:: Your objective ::
Take the records below and set them down exactly, so that every line matches the original.

BEGIN Given entries

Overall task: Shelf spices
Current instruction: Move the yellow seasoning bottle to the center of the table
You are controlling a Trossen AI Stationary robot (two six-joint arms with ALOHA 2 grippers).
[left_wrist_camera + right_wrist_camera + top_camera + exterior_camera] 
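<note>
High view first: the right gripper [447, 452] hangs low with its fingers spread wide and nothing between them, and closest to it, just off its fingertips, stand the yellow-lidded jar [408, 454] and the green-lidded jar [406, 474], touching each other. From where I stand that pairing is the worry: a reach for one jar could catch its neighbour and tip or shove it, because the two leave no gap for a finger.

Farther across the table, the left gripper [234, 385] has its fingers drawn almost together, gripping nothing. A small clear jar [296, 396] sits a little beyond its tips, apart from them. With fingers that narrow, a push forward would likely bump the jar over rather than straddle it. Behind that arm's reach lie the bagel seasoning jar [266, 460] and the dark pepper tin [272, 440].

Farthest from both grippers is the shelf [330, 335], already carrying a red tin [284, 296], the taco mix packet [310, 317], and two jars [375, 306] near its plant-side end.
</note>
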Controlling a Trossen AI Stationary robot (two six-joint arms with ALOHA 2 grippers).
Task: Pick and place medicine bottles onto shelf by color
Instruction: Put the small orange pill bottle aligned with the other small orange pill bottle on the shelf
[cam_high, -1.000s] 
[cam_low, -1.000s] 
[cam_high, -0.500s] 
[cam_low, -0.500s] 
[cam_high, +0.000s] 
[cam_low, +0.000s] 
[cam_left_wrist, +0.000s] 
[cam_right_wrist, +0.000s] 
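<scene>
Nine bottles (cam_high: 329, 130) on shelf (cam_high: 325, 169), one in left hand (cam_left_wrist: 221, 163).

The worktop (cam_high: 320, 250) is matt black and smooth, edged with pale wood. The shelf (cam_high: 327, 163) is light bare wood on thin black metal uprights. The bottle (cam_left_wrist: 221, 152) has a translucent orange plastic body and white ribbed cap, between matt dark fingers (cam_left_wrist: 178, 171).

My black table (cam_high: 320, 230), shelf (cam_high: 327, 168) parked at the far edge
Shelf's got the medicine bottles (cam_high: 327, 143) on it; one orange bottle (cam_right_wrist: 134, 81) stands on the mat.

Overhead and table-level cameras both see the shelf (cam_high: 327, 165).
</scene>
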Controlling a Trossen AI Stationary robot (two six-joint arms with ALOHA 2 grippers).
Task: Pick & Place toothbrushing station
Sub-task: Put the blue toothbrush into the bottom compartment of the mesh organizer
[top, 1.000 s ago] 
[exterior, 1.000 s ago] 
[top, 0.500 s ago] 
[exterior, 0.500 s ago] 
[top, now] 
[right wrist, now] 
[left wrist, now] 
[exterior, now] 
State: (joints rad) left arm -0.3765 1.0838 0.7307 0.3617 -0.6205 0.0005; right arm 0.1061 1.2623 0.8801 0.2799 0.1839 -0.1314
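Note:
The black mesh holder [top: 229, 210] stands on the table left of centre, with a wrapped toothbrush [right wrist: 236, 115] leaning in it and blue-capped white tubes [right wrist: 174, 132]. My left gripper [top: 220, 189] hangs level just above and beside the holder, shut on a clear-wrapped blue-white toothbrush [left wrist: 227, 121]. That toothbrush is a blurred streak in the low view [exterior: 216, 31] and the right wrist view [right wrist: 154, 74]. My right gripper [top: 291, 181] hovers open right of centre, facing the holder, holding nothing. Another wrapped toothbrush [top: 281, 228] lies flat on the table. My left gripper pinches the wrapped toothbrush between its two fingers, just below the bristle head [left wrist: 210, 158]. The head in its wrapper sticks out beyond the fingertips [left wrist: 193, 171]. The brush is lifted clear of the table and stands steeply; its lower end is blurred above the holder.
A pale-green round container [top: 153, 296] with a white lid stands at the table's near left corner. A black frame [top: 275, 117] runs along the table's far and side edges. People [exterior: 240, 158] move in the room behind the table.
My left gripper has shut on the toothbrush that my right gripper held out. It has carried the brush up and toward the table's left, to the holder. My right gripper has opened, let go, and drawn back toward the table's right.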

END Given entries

:: Answer for the task ::
Overall task: Shelf spices
Current instruction: Move the yellow seasoning bottle to the center of the table
You are controlling a Trossen AI Stationary robot (two six-joint arms with ALOHA 2 grippers).
[left_wrist_camera + right_wrist_camera + top_camera + exterior_camera] 
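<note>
High view first: the right gripper [447, 452] hangs low with its fingers spread wide and nothing between them, and closest to it, just off its fingertips, stand the yellow-lidded jar [408, 454] and the green-lidded jar [406, 474], touching each other. From where I stand that pairing is the worry: a reach for one jar could catch its neighbour and tip or shove it, because the two leave no gap for a finger.

Farther across the table, the left gripper [234, 385] has its fingers drawn almost together, gripping nothing. A small clear jar [296, 396] sits a little beyond its tips, apart from them. With fingers that narrow, a push forward would likely bump the jar over rather than straddle it. Behind that arm's reach lie the bagel seasoning jar [266, 460] and the dark pepper tin [272, 440].

Farthest from both grippers is the shelf [330, 335], already carrying a red tin [284, 296], the taco mix packet [310, 317], and two jars [375, 306] near its plant-side end.
</note>
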Controlling a Trossen AI Stationary robot (two six-joint arms with ALOHA 2 grippers).
Task: Pick and place medicine bottles onto shelf by color
Instruction: Put the small orange pill bottle aligned with the other small orange pill bottle on the shelf
[cam_high, -1.000s] 
[cam_low, -1.000s] 
[cam_high, -0.500s] 
[cam_low, -0.500s] 
[cam_high, +0.000s] 
[cam_low, +0.000s] 
[cam_left_wrist, +0.000s] 
[cam_right_wrist, +0.000s] 
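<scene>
Nine bottles (cam_high: 329, 130) on shelf (cam_high: 325, 169), one in left hand (cam_left_wrist: 221, 163).

The worktop (cam_high: 320, 250) is matt black and smooth, edged with pale wood. The shelf (cam_high: 327, 163) is light bare wood on thin black metal uprights. The bottle (cam_left_wrist: 221, 152) has a translucent orange plastic body and white ribbed cap, between matt dark fingers (cam_left_wrist: 178, 171).

My black table (cam_high: 320, 230), shelf (cam_high: 327, 168) parked at the far edge
Shelf's got the medicine bottles (cam_high: 327, 143) on it; one orange bottle (cam_right_wrist: 134, 81) stands on the mat.

Overhead and table-level cameras both see the shelf (cam_high: 327, 165).
</scene>
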Controlling a Trossen AI Stationary robot (two six-joint arms with ALOHA 2 grippers).
Task: Pick & Place toothbrushing station
Sub-task: Put the blue toothbrush into the bottom compartment of the mesh organizer
[top, 1.000 s ago] 
[exterior, 1.000 s ago] 
[top, 0.500 s ago] 
[exterior, 0.500 s ago] 
[top, now] 
[right wrist, now] 
[left wrist, now] 
[exterior, now] 
State: (joints rad) left arm -0.3765 1.0838 0.7307 0.3617 -0.6205 0.0005; right arm 0.1061 1.2623 0.8801 0.2799 0.1839 -0.1314
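Note:
The black mesh holder [top: 229, 210] stands on the table left of centre, with a wrapped toothbrush [right wrist: 236, 115] leaning in it and blue-capped white tubes [right wrist: 174, 132]. My left gripper [top: 220, 189] hangs level just above and beside the holder, shut on a clear-wrapped blue-white toothbrush [left wrist: 227, 121]. That toothbrush is a blurred streak in the low view [exterior: 216, 31] and the right wrist view [right wrist: 154, 74]. My right gripper [top: 291, 181] hovers open right of centre, facing the holder, holding nothing. Another wrapped toothbrush [top: 281, 228] lies flat on the table. My left gripper pinches the wrapped toothbrush between its two fingers, just below the bristle head [left wrist: 210, 158]. The head in its wrapper sticks out beyond the fingertips [left wrist: 193, 171]. The brush is lifted clear of the table and stands steeply; its lower end is blurred above the holder.
A pale-green round container [top: 153, 296] with a white lid stands at the table's near left corner. A black frame [top: 275, 117] runs along the table's far and side edges. People [exterior: 240, 158] move in the room behind the table.
My left gripper has shut on the toothbrush that my right gripper held out. It has carried the brush up and toward the table's left, to the holder. My right gripper has opened, let go, and drawn back toward the table's right.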

What the exercise required is now complete.